What the task asks —
Go through the listing and copy each line that has the string "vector" in it.

Material for this task —
○ ○ ○

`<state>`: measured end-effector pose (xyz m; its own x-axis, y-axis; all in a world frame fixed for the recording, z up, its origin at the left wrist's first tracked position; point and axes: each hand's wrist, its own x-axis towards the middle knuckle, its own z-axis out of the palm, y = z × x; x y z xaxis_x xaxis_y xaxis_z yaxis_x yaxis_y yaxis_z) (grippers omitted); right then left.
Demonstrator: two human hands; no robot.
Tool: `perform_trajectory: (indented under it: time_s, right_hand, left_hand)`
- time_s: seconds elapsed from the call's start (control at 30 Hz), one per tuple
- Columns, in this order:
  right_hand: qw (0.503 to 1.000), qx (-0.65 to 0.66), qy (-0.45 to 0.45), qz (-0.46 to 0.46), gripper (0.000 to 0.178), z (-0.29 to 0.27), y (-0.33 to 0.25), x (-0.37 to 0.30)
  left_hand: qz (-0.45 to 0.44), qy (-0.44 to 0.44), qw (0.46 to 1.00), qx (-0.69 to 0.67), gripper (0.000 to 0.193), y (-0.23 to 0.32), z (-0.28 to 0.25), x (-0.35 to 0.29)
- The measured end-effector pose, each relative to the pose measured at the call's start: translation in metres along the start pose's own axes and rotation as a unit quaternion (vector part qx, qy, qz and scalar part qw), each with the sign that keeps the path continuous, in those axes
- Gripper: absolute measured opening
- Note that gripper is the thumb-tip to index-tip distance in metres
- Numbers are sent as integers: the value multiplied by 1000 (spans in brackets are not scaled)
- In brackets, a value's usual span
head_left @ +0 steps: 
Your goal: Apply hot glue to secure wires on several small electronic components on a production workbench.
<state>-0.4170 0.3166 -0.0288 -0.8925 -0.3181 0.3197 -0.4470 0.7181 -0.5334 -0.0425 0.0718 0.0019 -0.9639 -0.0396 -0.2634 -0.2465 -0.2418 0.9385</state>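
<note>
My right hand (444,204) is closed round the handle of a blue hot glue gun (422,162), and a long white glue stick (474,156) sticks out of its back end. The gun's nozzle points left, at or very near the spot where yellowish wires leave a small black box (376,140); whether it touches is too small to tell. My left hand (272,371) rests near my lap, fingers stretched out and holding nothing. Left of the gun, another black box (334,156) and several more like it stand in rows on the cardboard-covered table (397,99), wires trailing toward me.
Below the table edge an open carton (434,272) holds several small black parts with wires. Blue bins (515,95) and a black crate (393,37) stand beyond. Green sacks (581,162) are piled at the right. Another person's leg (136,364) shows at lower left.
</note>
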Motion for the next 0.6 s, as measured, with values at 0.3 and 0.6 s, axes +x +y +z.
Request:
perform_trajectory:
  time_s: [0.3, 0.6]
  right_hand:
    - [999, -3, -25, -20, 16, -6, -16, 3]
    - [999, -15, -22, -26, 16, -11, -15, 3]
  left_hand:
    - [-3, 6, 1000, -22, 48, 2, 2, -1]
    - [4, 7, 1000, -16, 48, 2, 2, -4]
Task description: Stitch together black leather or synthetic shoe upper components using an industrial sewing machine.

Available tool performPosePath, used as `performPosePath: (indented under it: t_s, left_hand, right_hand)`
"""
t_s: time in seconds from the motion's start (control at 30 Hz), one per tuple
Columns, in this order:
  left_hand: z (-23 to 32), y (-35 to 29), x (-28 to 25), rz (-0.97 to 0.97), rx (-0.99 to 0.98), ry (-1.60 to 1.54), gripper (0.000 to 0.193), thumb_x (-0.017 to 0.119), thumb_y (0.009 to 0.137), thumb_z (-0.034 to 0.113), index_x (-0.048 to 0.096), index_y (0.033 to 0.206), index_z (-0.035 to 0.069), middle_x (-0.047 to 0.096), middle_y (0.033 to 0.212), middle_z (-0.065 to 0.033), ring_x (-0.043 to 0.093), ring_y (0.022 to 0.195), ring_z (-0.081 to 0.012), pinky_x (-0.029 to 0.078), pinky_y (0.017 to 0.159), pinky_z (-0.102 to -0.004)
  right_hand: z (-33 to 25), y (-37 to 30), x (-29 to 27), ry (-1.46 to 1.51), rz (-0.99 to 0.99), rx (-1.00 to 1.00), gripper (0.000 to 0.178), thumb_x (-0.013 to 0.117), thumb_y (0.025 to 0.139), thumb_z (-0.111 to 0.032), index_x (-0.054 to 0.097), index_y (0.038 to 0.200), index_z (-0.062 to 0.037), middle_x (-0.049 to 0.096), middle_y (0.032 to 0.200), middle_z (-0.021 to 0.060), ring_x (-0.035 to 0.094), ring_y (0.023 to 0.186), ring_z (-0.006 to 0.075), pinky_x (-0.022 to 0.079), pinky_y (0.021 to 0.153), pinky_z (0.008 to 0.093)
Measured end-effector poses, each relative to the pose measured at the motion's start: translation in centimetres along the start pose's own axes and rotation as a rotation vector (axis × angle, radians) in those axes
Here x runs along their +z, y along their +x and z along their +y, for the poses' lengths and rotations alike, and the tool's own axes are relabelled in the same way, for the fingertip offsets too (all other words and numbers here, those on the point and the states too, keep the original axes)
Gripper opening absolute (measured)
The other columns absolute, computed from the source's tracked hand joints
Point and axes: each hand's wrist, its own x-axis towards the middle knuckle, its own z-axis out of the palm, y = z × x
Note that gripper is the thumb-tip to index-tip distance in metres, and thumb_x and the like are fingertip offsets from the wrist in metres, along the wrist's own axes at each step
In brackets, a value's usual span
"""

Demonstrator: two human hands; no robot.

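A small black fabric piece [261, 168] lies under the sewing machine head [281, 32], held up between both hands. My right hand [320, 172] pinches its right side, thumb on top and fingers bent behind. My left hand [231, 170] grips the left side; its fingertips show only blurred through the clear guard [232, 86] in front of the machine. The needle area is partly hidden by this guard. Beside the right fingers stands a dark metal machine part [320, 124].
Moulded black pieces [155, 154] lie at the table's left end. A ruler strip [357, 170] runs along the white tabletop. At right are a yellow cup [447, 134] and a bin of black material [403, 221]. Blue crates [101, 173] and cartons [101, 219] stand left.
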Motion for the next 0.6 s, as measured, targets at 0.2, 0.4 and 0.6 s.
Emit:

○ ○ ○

Answer box —
- The measured end-effector pose, each relative to the pose measured at the call's start: translation in metres along the start pose's own axes and rotation as a unit quaternion (vector part qx, qy, qz and scalar part qw), each with the sign that keeps the path continuous, in those axes
Measured end-effector poses, each relative to the pose measured at the motion's start: translation in centimetres along the start pose's own axes and rotation as a rotation vector (axis × angle, radians) in those axes

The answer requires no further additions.